Berlin provides public transport data in the now-standard GTFS format, which stands for General (formerly Google) Transit Feed Specification. It is an open standard used by transit agencies to present their data in a uniform und useable way. It encompasses two types of data: realtime and static.
- The realtime data is what drives (pun intended) our on-the-go transit apps and notifies us of delays and changes.
- The static data (also known as schedule data) tells us and our apps about how all the points on the network are linked together. This is the GTFS data that will allow us identify the end stations.
GTFS is a data format in its own right, meant for "GTFS-consuming applications". However, conveniently, it is also easily readable in other software environements because it is merely a ZIP comprised of CSV (as TXT) files. The exact tables provided vary by agency. The following are the minimum required table files for static GTFS:
stops.txt
showing stops' name and locationstop_times.txt
showing every stop on every individual triptrips.txt
showing trips' route, direction, destination* (headsign), and moreroutes.txt
showing routes' transportation type, number, line colour, and moreagency.txt
My GTFS download for Berlin also contains these conditionally required and optional tables:
frequencies.txt
(note: empty),calendar.txt
andcalendar_dates.txt
showing service frequency, day and date availabilitypathways.txt
andlevels.txt
showing platform positions inside stationsshapes.txt
showing a trip's path, expressed as a sequence of co-ordinatestransfers.txt
showing the connections between stations and details about these transfers
GTFS does not contain a simple list of stops
on route
. Instead, stop_ID
s appear as sequences of stop_times
in individual trips
, which in turn belong to various routes
. We need to join the IDs of stops, trips and routes to the (giant) stop_times.txt
.
I would therefore need to combine the following tables and fields to find the end stations if I were to make a database:
stop_times.txt
for the sequence of stops
- "trip_id" (primary key 1) (foreign key of trips.trip_id)
- "stop_sequence" (primary key 2)
- "arrival_time"
- "departure_time"
- "stop_id" (foreign key of stops.stop_id)
- "pickup_type"
- "drop_off_type"
transfers.txt
for the transfers between different routes (or in our case, the lack thereof)
- "from_stop_id" (primary key 1) (foreign key of stops.stop_id)
- "to_stop_id" (primary key 2) (foreign key 2 of stops.stop_id)
- "from_route_id" (primary key 3) - might not be needed
- "to_route_id" (primary key 4) - might not be needed
- "transfer_type"` see docs
- "min_transfer_time"
trips.txt
for matching the trip IDs to routes
- "trip_id" (primary key)
- "route_id" (foreign key of routes.route_id)
- "trip_headsign" *
- "trip_short_name" (can be route number but appears not to be used for train numbers here)
- "direction_id"
stops.txt
for matching the stop IDs to stops
- "stop_id" (primary key)
- "stop_name"
- "stop_lon"
- "stop_lat"
* the "headsign" destination is not to be confused with the end of a line; some trips do not travel the whole route.
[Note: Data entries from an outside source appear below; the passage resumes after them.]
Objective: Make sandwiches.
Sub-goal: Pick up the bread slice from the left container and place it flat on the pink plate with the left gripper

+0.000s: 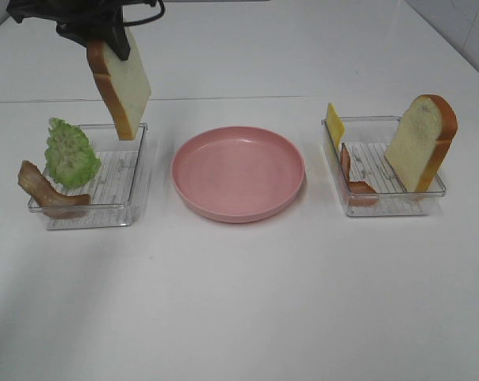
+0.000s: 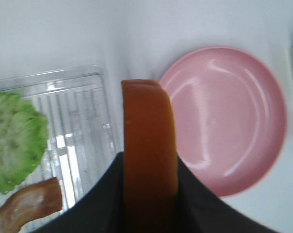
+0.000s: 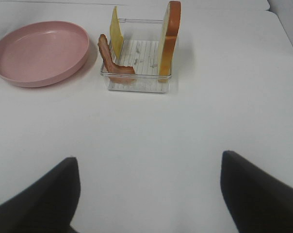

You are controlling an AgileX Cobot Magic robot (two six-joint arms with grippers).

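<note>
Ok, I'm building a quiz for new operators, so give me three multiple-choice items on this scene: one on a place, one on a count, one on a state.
1. Where is the cheese slice? A right tray; B pink plate; C left tray.
2. How many bread slices show? A one; B two; C four.
3. The left end effector is: A open and empty; B shut on bread; C resting on the plate.
Key: A, it leans against that tray's wall; B, one held slice, one standing slice in the right tray; B, it clamps the held slice in the air.
</note>
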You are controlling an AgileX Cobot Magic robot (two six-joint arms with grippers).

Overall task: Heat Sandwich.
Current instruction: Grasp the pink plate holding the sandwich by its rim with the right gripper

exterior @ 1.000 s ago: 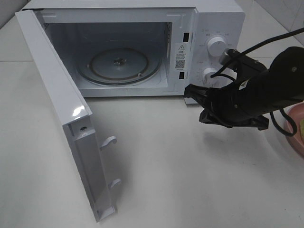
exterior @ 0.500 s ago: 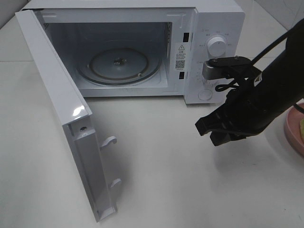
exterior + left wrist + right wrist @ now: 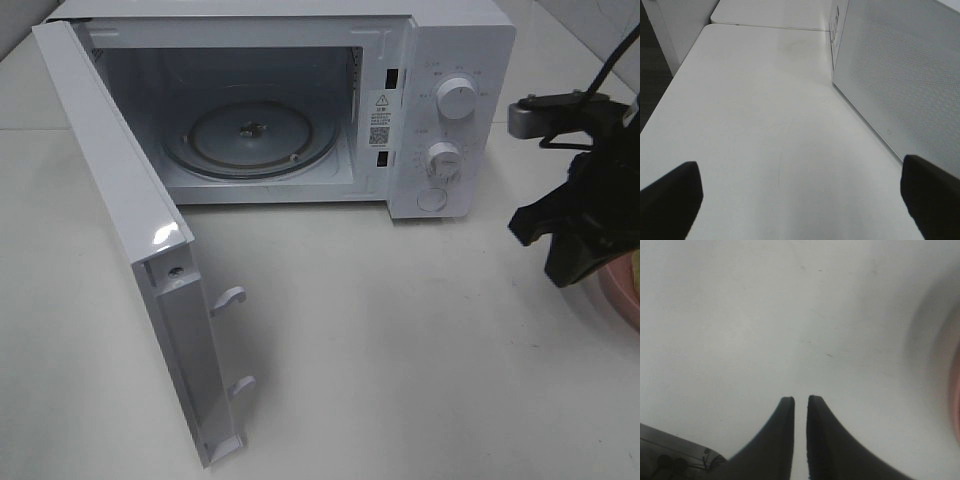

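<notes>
Right gripper [image 3: 548, 245], black, sits at the right edge of the overhead frame, its two dark fingers [image 3: 782, 432] nearly pressed together with only a thin slit between them and nothing held, over the white table [image 3: 400, 340]. Just below it, a sliver of the round pink plate [image 3: 622, 295] shows; the sandwich is not visible. Left gripper [image 3: 800, 197] stands spread wide beside the white microwave [image 3: 440, 60], whose door [image 3: 130, 230] hangs open at left, showing the glass turntable [image 3: 250, 140].

White microwave [image 3: 440, 60] on a white table [image 3: 400, 340]; black fingers [image 3: 782, 435], a pink plate [image 3: 955, 390] just beside them.
</notes>
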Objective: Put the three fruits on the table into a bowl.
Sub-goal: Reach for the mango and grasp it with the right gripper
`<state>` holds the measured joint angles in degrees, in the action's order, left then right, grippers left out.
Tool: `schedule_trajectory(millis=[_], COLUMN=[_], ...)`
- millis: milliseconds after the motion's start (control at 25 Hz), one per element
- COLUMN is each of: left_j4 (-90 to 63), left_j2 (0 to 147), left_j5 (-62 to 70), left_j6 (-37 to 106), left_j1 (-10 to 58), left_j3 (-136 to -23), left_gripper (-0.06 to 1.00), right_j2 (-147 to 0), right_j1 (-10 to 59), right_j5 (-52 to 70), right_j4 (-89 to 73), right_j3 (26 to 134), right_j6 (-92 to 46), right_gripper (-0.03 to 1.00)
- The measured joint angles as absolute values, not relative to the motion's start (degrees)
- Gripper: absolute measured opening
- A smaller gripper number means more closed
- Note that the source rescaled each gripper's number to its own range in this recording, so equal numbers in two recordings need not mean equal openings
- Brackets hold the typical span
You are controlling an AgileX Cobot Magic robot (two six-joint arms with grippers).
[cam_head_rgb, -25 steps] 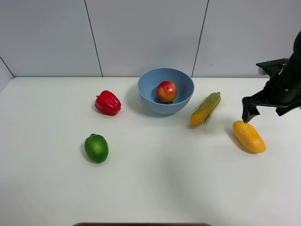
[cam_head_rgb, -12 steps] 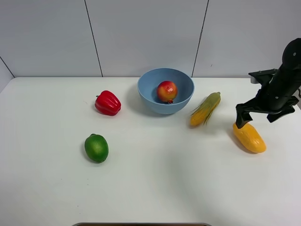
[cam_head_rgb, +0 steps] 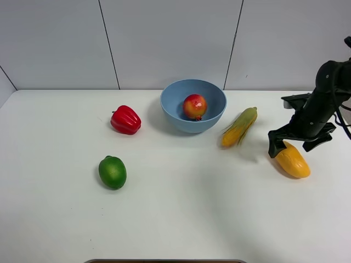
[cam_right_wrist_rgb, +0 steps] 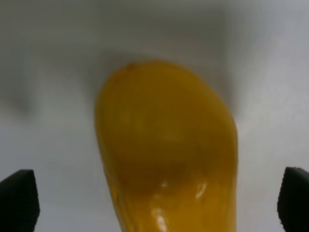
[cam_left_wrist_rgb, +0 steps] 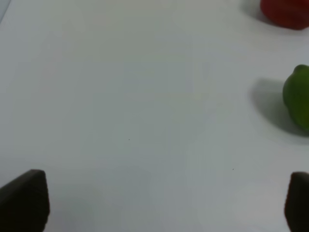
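Observation:
The red-yellow pomegranate (cam_head_rgb: 194,106) lies inside the light-blue bowl (cam_head_rgb: 174,92) at the back middle of the white table (cam_head_rgb: 181,213). The yellow-orange mango (cam_head_rgb: 293,160) lies at the right. My right gripper (cam_head_rgb: 291,146) is open and straddles the mango's near end; the right wrist view shows the mango (cam_right_wrist_rgb: 166,150) filling the space between the two fingertips (cam_right_wrist_rgb: 19,198). The green lime-like fruit (cam_head_rgb: 112,172) sits at the front left, also in the left wrist view (cam_left_wrist_rgb: 297,96). My left gripper (cam_left_wrist_rgb: 159,200) is open and empty, out of the exterior high view.
A red bell pepper (cam_head_rgb: 125,120) lies left of the bowl, and its edge shows in the left wrist view (cam_left_wrist_rgb: 286,9). A corn cob with green husk (cam_head_rgb: 239,126) lies between the bowl and the mango, close to my right gripper.
My right gripper has come down and to the left, from above the mango to around its near end. The fruits, bowl, pepper and corn have not moved.

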<state>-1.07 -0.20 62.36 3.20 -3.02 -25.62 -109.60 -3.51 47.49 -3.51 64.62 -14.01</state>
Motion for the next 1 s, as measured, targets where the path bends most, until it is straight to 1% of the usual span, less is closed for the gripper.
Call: schedule_trajectory(millis=[400,720,800,880,1000], left_j4=[-1.07,-1.07,-1.07,-1.07,-1.07], left_j2=[-0.2,-0.2,-0.2,-0.2,-0.2], left_j5=[62.36,62.36,62.36,62.36,62.36], left_j6=[3.2,3.2,3.2,3.2,3.2], left_j1=[-3.02,-3.02,-3.02,-3.02,-3.02], left_j3=[-25.62,-25.62,-25.62,-25.62,-25.62], left_gripper=[1.0,1.0,1.0,1.0,1.0], right_j2=[-115.73,-117.4,-117.4,-117.4,-117.44], right_j1=[-3.51,-3.51,-3.51,-3.51,-3.51], right_j5=[44.93,44.41,44.41,44.31,44.24], right_j4=[-5.47,-5.5,-5.54,-5.54,-5.54], right_j3=[64.62,64.67,64.67,64.67,64.67], right_j6=[-14.87,-14.87,-14.87,-14.87,-14.87], right_gripper=[1.0,1.0,0.92,0.81,0.68])
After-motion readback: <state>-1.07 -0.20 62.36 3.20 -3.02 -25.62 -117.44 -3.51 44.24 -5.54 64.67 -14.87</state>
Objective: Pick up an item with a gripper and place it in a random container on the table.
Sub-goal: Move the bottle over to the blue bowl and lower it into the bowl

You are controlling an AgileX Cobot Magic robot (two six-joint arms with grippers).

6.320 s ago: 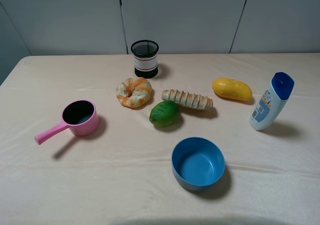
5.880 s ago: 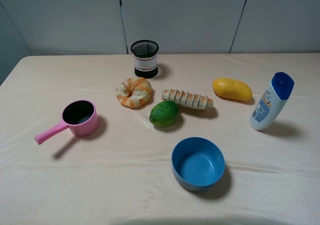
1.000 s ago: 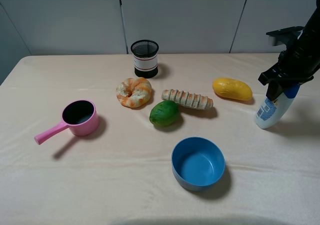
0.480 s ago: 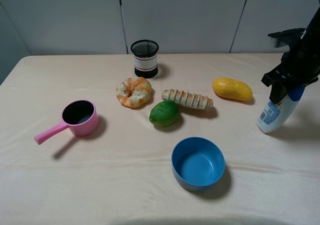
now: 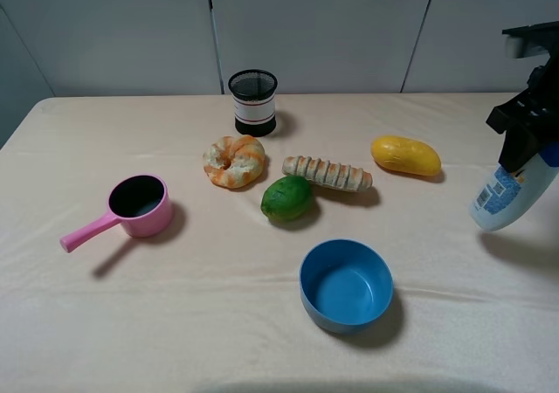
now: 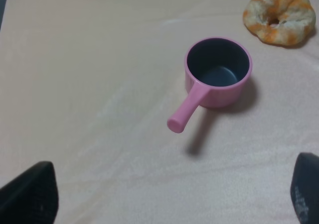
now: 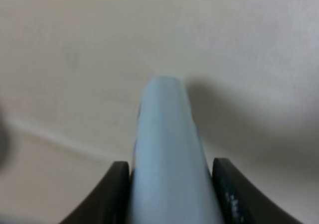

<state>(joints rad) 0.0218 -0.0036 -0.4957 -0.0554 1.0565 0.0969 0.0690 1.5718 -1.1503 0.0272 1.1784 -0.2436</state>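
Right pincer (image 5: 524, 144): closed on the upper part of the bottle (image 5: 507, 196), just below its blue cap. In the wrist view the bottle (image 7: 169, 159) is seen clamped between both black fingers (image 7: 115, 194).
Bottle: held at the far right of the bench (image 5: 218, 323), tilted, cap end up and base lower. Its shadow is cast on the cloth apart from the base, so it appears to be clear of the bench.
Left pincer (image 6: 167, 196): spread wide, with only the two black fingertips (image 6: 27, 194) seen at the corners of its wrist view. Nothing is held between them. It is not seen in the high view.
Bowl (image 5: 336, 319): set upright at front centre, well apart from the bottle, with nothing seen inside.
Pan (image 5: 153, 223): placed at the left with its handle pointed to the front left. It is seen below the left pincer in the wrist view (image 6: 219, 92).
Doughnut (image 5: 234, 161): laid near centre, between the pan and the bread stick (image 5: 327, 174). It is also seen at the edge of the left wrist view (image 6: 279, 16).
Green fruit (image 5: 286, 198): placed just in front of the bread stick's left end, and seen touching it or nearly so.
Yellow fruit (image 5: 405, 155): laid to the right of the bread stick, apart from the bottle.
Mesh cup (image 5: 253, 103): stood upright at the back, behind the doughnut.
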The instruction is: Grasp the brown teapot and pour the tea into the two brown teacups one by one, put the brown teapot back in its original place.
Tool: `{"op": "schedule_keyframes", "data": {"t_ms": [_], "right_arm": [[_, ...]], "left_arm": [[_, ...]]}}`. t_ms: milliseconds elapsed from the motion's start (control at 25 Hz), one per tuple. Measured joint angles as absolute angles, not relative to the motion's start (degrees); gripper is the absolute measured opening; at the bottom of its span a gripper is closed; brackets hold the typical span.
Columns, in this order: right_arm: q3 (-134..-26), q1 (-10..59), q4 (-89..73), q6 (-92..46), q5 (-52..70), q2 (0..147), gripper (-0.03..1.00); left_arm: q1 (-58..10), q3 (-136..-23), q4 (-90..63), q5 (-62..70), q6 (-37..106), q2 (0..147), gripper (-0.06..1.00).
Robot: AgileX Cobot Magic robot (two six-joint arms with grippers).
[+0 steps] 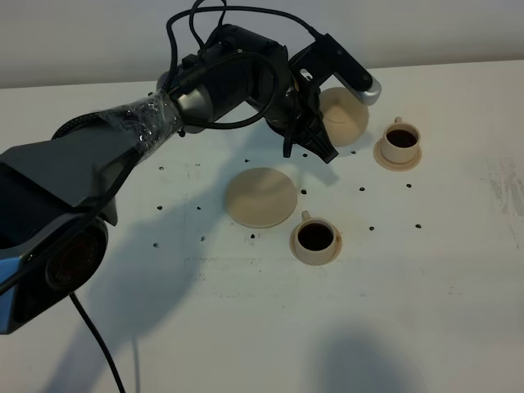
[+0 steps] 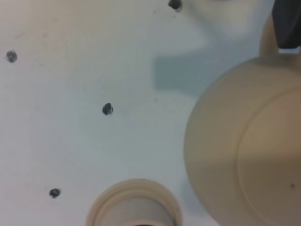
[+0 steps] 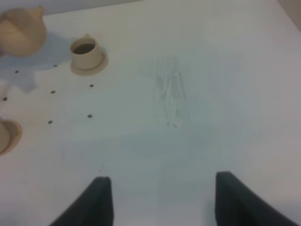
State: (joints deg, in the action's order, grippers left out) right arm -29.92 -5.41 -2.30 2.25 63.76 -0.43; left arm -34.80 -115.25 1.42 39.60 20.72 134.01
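The brown teapot [image 1: 345, 117] hangs above the table at the back, between the tray and the far teacup. My left gripper [image 1: 321, 135] is shut on it at its handle side. In the left wrist view the teapot [image 2: 244, 150] fills the right half, with one dark finger [image 2: 288, 23] at its edge and a teacup's rim [image 2: 134, 205] below. Both teacups, far [image 1: 399, 142] and near [image 1: 315, 240], stand on saucers and hold dark tea. The round tray [image 1: 260, 196] is bare. My right gripper [image 3: 164, 202] is open over bare table, far from the far teacup [image 3: 87, 54] and the teapot [image 3: 21, 30].
The white table [image 1: 442, 278] has small dark dots around the tea set and a scuffed patch [image 3: 169, 94] to the right. The left arm's black cable [image 1: 98, 344] trails off the front edge. The near teacup's saucer [image 3: 7, 136] shows at the edge of the right wrist view.
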Motion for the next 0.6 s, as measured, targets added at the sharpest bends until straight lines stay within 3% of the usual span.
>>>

In our data this is a text field rather than an ID.
There are many packages designed to handle GTFS data in Python, created by various developers. These are mainly used for geographical and frequency data, but I found three that I may be able to use to find the end stations in Python, more easily than by manually creating a database:
Package | Data Structure | Potential Functions | |
---|---|---|---|
1. | gtfs_kit |
Pandas | gtfs_kit.stops.get_stops and gtfs_kit.validators.check_transfers |
2. | transit_service_analyst |
Pandas | get_line_stops_gdf() |
3. | gtfs_utils |
Pandas | route_stats and trip_stats |
I also noted down a few tools for SQL, in case the above didn't do what I needed:
node-gtfs
SQLitegtfs-via-postgres
PostgreSQLgtfs-schema
Schema buildergtfsdb
Works with various SQL
After testing the various packages, gtfs_kit
was the one that met my data requirements the closest. This module uses Pandas and Shapely to manipulate the GTFS data. read_feed
loads our GTFS data into an instance of the module's Feed
class, ignoring non-GTFS files and stripping whitespaces from column names as it does so.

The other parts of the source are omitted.